▶ _Required action_
Exact repetition of every record is required.

Records from a collection:
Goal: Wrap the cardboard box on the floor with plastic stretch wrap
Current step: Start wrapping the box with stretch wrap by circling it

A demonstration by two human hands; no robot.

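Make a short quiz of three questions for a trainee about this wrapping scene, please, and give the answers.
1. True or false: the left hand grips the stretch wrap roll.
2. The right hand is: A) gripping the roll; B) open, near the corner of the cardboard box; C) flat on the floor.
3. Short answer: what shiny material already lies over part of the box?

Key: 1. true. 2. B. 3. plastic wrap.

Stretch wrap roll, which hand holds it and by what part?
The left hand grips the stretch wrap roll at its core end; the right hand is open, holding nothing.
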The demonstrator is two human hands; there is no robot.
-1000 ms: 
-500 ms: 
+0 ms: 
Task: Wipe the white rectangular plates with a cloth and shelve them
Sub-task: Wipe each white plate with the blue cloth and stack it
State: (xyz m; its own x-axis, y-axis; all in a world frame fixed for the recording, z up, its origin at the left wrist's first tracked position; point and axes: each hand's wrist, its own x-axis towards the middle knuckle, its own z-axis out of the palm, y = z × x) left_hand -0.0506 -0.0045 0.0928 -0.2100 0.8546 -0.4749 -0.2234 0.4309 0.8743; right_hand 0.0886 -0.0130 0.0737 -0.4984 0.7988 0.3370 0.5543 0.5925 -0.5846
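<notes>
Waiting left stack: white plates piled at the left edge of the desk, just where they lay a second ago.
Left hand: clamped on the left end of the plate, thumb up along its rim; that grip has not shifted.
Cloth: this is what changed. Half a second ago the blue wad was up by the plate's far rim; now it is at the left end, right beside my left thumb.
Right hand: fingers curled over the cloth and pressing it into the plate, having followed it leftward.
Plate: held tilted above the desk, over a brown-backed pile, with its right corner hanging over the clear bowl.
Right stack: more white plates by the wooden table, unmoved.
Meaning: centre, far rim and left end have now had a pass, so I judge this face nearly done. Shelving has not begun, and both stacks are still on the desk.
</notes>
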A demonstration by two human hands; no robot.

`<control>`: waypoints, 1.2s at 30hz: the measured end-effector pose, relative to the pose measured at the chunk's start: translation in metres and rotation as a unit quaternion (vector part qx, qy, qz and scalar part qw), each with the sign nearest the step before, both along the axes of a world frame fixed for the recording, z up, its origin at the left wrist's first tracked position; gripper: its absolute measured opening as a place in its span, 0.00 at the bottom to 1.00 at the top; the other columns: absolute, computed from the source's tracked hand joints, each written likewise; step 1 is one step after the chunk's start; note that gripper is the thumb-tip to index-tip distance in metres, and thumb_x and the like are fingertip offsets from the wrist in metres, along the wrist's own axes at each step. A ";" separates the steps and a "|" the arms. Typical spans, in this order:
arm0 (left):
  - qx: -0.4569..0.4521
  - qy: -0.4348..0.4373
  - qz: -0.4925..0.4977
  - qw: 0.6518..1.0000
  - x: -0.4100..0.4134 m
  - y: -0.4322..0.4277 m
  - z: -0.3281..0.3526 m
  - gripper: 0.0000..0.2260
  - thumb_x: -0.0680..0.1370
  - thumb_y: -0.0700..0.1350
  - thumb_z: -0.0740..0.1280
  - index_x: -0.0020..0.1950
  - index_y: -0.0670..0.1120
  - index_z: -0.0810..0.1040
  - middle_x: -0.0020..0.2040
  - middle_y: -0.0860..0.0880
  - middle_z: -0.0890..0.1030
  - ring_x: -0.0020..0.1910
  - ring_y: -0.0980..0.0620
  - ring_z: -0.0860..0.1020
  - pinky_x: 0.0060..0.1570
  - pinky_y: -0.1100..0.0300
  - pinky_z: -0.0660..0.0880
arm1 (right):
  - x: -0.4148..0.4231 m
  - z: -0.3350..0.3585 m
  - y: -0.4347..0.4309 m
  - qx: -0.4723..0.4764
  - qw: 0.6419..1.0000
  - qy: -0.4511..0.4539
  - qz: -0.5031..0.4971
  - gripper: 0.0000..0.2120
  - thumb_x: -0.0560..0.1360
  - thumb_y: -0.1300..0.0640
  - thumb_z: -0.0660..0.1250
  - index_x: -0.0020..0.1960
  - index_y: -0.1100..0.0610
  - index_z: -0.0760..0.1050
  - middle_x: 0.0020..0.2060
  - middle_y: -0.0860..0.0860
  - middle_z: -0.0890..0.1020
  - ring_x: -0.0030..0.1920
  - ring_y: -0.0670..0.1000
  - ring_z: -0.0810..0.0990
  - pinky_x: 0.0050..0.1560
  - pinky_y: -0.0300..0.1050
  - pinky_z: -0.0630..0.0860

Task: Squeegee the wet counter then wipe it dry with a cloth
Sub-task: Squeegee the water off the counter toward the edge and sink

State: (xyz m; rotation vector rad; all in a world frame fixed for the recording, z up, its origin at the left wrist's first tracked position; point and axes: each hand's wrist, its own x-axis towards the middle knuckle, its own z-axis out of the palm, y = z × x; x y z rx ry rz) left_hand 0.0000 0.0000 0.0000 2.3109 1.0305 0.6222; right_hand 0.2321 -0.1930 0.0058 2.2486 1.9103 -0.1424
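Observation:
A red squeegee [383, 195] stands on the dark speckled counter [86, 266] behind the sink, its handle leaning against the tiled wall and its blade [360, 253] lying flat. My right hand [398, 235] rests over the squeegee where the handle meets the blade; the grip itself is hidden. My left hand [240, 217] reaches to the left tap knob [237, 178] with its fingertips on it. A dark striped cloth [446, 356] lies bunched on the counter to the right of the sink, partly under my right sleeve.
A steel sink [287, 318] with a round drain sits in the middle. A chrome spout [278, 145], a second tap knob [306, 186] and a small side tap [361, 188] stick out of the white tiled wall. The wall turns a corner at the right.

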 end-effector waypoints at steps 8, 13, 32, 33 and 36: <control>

▶ _Task solution_
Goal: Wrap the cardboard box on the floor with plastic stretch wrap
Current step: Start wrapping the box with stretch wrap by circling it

A demonstration by two human hands; no robot.

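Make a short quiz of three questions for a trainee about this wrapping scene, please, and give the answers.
1. True or false: the left hand grips the stretch wrap roll.
2. The right hand is: A) gripping the roll; B) open, near the corner of the cardboard box; C) flat on the floor.
3. Short answer: what shiny material already lies over part of the box?

Key: 1. true. 2. B. 3. plastic wrap.

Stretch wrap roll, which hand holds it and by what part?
The left hand grips the stretch wrap roll at its core end; the right hand is open, holding nothing.
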The demonstrator is two human hands; there is no robot.
-1000 ms: 
-500 ms: 
+0 ms: 
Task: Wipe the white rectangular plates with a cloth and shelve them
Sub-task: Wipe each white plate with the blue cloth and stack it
State: (xyz m; its own x-axis, y-axis; all in a world frame fixed for the recording, z up, its origin at the left wrist's first tracked position; point and axes: each hand's wrist, its own x-axis towards the middle knuckle, its own z-axis out of the palm, y = z × x) left_hand -0.0506 -0.0045 0.0928 -0.2100 0.8546 -0.4749 -0.2234 0.4309 0.8743; right_hand 0.0886 -0.0130 0.0737 -0.4984 0.7988 0.3370 0.5543 0.5925 -0.5846
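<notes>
Waiting left stack: white plates piled at the left edge of the desk, just where they lay a second ago.
Left hand: clamped on the left end of the plate, thumb up along its rim; that grip has not shifted.
Cloth: this is what changed. Half a second ago the blue wad was up by the plate's far rim; now it is at the left end, right beside my left thumb.
Right hand: fingers curled over the cloth and pressing it into the plate, having followed it leftward.
Plate: held tilted above the desk, over a brown-backed pile, with its right corner hanging over the clear bowl.
Right stack: more white plates by the wooden table, unmoved.
Meaning: centre, far rim and left end have now had a pass, so I judge this face nearly done. Shelving has not begun, and both stacks are still on the desk.
</notes>
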A demonstration by two human hands; no robot.

`<control>`: waypoints, 1.2s at 30hz: the measured end-effector pose, relative to the pose measured at the chunk's start: translation in metres and rotation as a unit quaternion (vector part qx, qy, qz and scalar part qw), each with the sign nearest the step before, both along the axes of a world frame fixed for the recording, z up, its origin at the left wrist's first tracked position; gripper: its absolute measured opening as a place in its span, 0.00 at the bottom to 1.00 at the top; the other columns: absolute, computed from the source's tracked hand joints, each written likewise; step 1 is one step after the chunk's start; note that gripper is the thumb-tip to index-tip distance in metres, and thumb_x and the like are fingertip offsets from the wrist in metres, along the wrist's own axes at each step. A ";" separates the steps and a "|" the arms. Typical spans, in this order:
arm0 (left):
  - qx: -0.4569..0.4521
  - qy: -0.4348..0.4373
  - qz: -0.4925..0.4977
  - qw: 0.6518..1.0000
  - x: -0.4100..0.4134 m
  - y: -0.4322..0.4277 m
  - z: -0.3281..0.3526 m
  - gripper: 0.0000..0.2260
  - thumb_x: -0.0680..0.1370
  - thumb_y: -0.0700..0.1350
  - thumb_z: -0.0740..0.1280
  - index_x: -0.0020..0.1950
  - index_y: -0.0670..0.1120
  - index_z: -0.0810..0.1040
  - middle_x: -0.0020..0.2040
  - middle_y: -0.0860..0.0880
  - middle_z: -0.0890..0.1030
  - ring_x: -0.0020..0.1910
  - ring_y: -0.0980..0.0620
  - ring_z: -0.0860..0.1020
  - pinky_x: 0.0060..0.1570
  - pinky_y: -0.1100..0.0300
  - pinky_z: -0.0660..0.0880
arm1 (right):
  - x: -0.4148..0.4231 m
  - z: -0.3350..0.3585 m
  - y: -0.4347..0.4309 m
  - qx: -0.4723..0.4764
  - qw: 0.6419..1.0000
  - qy: -0.4511..0.4539
  - qz: -0.5031..0.4971
  - gripper: 0.0000..0.2120
  - thumb_x: -0.0560..0.1360
  - thumb_y: -0.1300..0.0640
  - thumb_z: -0.0660..0.1250
  - index_x: -0.0020..0.1960
  - index_y: -0.1100..0.0610
  - index_z: -0.0760..0.1050
  - middle_x: 0.0020..0.2060
  - middle_y: -0.0860..0.0860
  - middle_z: -0.0890..0.1020
  - ring_x: -0.0030..0.1920
  - ring_y: -0.0670..0.1000
  - ring_z: -0.0810..0.0990
  - pinky_x: 0.0050..0.1560
  - pinky_y: -0.0300..0.1050
  - pinky_z: -0.0630..0.0860

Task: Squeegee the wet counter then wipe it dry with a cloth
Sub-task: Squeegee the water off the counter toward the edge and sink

State: (xyz m; rotation vector rad; all in a world frame fixed for the recording, z up, its origin at the left wrist's first tracked position; point and axes: each hand's wrist, its own x-axis towards the middle knuckle, its own z-axis out of the palm, y = z × x; x y z rx ry rz) left_hand 0.0000 0.0000 0.0000 2.3109 1.0305 0.6222; right_hand 0.2321 -0.1930 0.0058 2.2486 1.9103 -0.1424
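Observation:
A red squeegee [383, 195] stands on the dark speckled counter [86, 266] behind the sink, its handle leaning against the tiled wall and its blade [360, 253] lying flat. My right hand [398, 235] rests over the squeegee where the handle meets the blade; the grip itself is hidden. My left hand [240, 217] reaches to the left tap knob [237, 178] with its fingertips on it. A dark striped cloth [446, 356] lies bunched on the counter to the right of the sink, partly under my right sleeve.
A steel sink [287, 318] with a round drain sits in the middle. A chrome spout [278, 145], a second tap knob [306, 186] and a small side tap [361, 188] stick out of the white tiled wall. The wall turns a corner at the right.
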
 end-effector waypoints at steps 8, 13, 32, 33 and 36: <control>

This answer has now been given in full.